The Irish Rugby Football Union says it will offer 43 professional contracts to women’s players in the country’s 15s and sevens squads next season.

It will be the first time Irish 15s players are paid after previous pro deals for a number of sevens players.

The IRFU said that contracts for the women’s players would “range up to €30,000 plus match fees and bonuses”.

Last December, a group of past and present Irish women’s players said they had lost “all confidence” in the IRFU.

An independent report into Irish women’s rugby was later commissioned with the IRFU promising to implement the 30 recommendations and to plough an additional €1m into the women’s game – in addition to apologising for past failures.

Then director of women’s rugby Anthony Eddy stepped down from his role shortly after the unveiling of the report, with previous national 15s coach Adam Griggs also having exited as Greg McWilliams took charge of the side.

Disquiet about the governance of the women’s game in Ireland came to a head after the country’s shock failure last September to qualify for this year’s World Cup.

McDarby appointed to new women’s post

On Thursday, the IRFU also announced that Gillian McDarby had been appointed to a newly created head of women’s performance and pathways role.

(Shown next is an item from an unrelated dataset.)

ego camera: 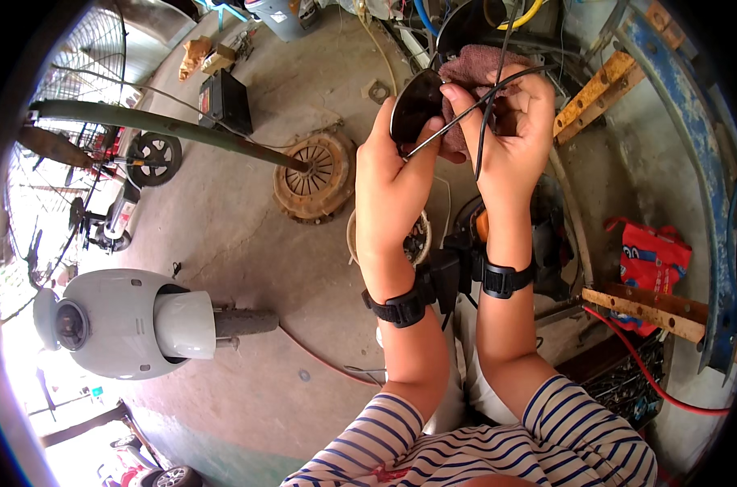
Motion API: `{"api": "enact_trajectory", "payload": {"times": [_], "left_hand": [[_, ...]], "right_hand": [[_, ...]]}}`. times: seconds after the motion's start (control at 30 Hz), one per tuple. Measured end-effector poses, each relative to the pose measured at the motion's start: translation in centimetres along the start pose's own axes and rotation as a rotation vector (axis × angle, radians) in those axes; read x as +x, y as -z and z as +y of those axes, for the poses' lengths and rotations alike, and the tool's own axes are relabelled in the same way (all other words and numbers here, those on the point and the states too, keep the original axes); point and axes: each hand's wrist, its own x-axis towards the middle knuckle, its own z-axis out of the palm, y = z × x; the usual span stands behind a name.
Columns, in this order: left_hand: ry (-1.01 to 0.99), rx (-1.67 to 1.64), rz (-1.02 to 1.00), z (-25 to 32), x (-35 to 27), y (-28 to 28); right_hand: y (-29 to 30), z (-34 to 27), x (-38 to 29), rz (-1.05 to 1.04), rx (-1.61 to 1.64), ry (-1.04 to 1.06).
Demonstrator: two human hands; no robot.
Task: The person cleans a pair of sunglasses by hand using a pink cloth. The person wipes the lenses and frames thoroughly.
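Note:
My left hand (392, 182) grips a dark, glossy, rounded piece (414, 103) with a thin bright rim, its thumb on the near edge. Wrapped in my right hand (511, 134) is a reddish-brown cloth (468, 67), bunched close beside that piece. A thin dark rod or cable (450, 125) slants from my left hand across the right one. Another black cable (489, 115) crosses it in front of the right fingers. Beyond the cloth, a second dark rounded piece (465, 27) is partly hidden; I cannot tell what supports it.
A rusty clutch pressure plate (315, 176) bears a green pole (179, 131). A black battery (225, 100) stands on the concrete floor. At left is a grey scooter (113, 322). A blue steel frame (697, 152), red bag (651, 262) and red hose (642, 365) are at right.

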Motion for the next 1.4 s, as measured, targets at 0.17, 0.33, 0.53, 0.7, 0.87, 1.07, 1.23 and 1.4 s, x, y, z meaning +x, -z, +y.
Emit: {"api": "enact_trajectory", "payload": {"times": [0.17, 0.33, 0.53, 0.7, 0.87, 1.07, 1.23, 1.4], "left_hand": [[-0.053, 0.021, -0.01, -0.5, 0.0, 0.3], [-0.078, 0.101, -0.008, -1.0, 0.1, 0.6], [0.033, 0.029, -0.056, -1.0, -0.1, 0.8], [-0.005, 0.052, -0.057, -0.2, -0.2, 0.4], [-0.04, -0.035, -0.067, -1.3, 0.0, 0.9], [0.009, -0.177, -0.06, -0.6, -0.2, 0.8], [0.078, -0.043, -0.111, -1.2, -0.4, 1.1], [-0.076, -0.097, -0.253, -0.9, -0.8, 1.9]], "right_hand": [[0.5, 0.9, -0.3, -0.043, -0.185, -0.01], [0.4, 0.7, -0.4, -0.028, -0.194, -0.008], [-0.2, 0.1, -0.5, -0.057, -0.288, 0.076], [0.0, 0.5, -0.3, -0.14, -0.352, 0.163], [0.2, 0.8, -0.5, -0.106, -0.205, -0.025], [0.2, 0.1, -0.1, -0.101, 0.046, -0.25], [0.5, 0.5, -0.3, -0.167, 0.018, -0.22], [0.1, 0.1, -0.2, -0.095, -0.049, -0.246]]}}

“To respect the importance of the upcoming test windows in Japan and the Sevens World Cup, the IRFU will discuss the details of the contracts with players before making further public pronouncements on these exciting developments,” said an IRFU statement.

“The contracts have been benchmarked internationally and will range up to €30,000 plus match fees and bonuses.”

The IRFU said McDarby would be responsible for “the development, delivery, and implementation of the approved strategic and operational direction of the women’s rugby performance programme for both XVs and Sevens”.

McDarby was on Cycling Ireland’s board of directors from 2017 to 2021 and has worked as the IRFU’s high performance centre facilities and operations manager for the last two years.

“I’m looking forward to working with all stakeholders to bring the women’s game to the next level,” said McDarby.

“It’s also pleasing that my appointment coincides with the formal announcement of contracts for up to 43 female players. This is a major step forward for women’s rugby in Ireland.”